I don't quite get the LS 3/5a thing but I totally get the notion of things performing best when they're asked to do what they were designed for and not asked to be something they were never intended to be. I guess with that you should listen to your LS-3/5as in a mobile mixing van outside a live news broadcast but... anyway....
I understand and acknowledge that the Quad ESL57 and the Rogers LS3/5a will not satisfy music lovers who are looking for full bass extension.

After lots of failed experimentation, I finally got the point and stopped trying to get these two lovely speakers to be what they are not.
I think you misunderstood what I was saying. Likely because I didn’t make it clear. :)

I can’t imagine listening at length to a speaker that doesn’t do really any bass, and what it does do, it cheats on horribly. I would love using them as mobile monitors for my recording work, if I ever decide to do any, but they just give away so much musical information, that I’ve never been able to think of them for my own system. Plus, they force me to pick music that suits them.

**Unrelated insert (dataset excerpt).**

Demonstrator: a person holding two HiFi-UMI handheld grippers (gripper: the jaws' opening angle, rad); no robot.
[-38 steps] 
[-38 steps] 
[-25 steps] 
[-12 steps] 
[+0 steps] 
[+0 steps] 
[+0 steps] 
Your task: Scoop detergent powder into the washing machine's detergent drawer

That all being said, they do wonderful things in the midrange.
We all have unique perception and individual biases. That's why there are so many different speakers our there. ;)
 

prime minister

Site Owner
Staff member
@prime minister @Pboser - Yup. That's why I have big, truly full range speakers set up for my listening pleasure. :)

As @JohnVF states (below): "If bass is your thing then don't try to make something not made for bass, try to make bass."

I understand and acknowledge that the Quad ESL57 and the Rogers LS3/5a will not satisfy music lovers who are looking for full bass extension.

After lots of failed experimentation, I finally got the point and stopped trying to get these two lovely speakers to be what they are not.

We all have unique perception and individual biases. That's why there are so many different speakers our there. ;)

To me, the LS3/5a's are small speakers that have a built in, undefeatable, tone control. Which is fine if that's what you want, but I don't want a speaker that changes the sound THAT much.

My other issue with any of the earlier versions is the antique drivers. Driver technology has advanced by leaps and bounds in the intervening decades, and I prefer drivers that get themselves out of the way as much as possible.

But that's just my reasoning.
 

TubeHiFiNut

Administrator
To me, the LS3/5a's are small speakers that have a built in, undefeatable, tone control. Which is fine if that's what you want, but I don't want a speaker that changes the sound THAT much.

My other issue with any of the earlier versions is the antique drivers. Driver technology has advanced by leaps and bounds in the intervening decades, and I prefer drivers that get themselves out of the way as much as possible.

But that's just my reasoning.
Music is a sensory delight.

We all have experiences and biases that drive our choices in audio. We can only hear with our own, unique ear-brain receptor. :)

YMMV. :)
 

Audionut

Next Round Is On Me
The Rogers and later iterations of the ls3/5a are a fine tuned speaker. Not sure that its been posted, but the amount of R&D that went into creating the original is astounding. They were fine tuned down to the screw used to fasten the driver to the cabinet. And this effort shines through when you listen to a set (Near field in a smaller room). They are not Altec, Harbeths or modern active speakers, but then again they don’t try to be that either. What they are is a foot tapping and smile generating machine wrapped up in small boxes, and what’s not to love about that?
 
I have owned my Chartwell LS3/5a since I bought them new in 77 or 78. The white bellies are a dead give away for the 15 ohm versions and they will do well in your bedroom. They dont like high volumes and will bottom out. I also have the Satterbergs teamed up with the chartwells. I currently pulled the xover out bc a coiul became unglued, fell, unreeled and snapped. One nasty xover for sure as dale satterberg used what looks like liquid nails all over it. A truly beautiful and musical speaker.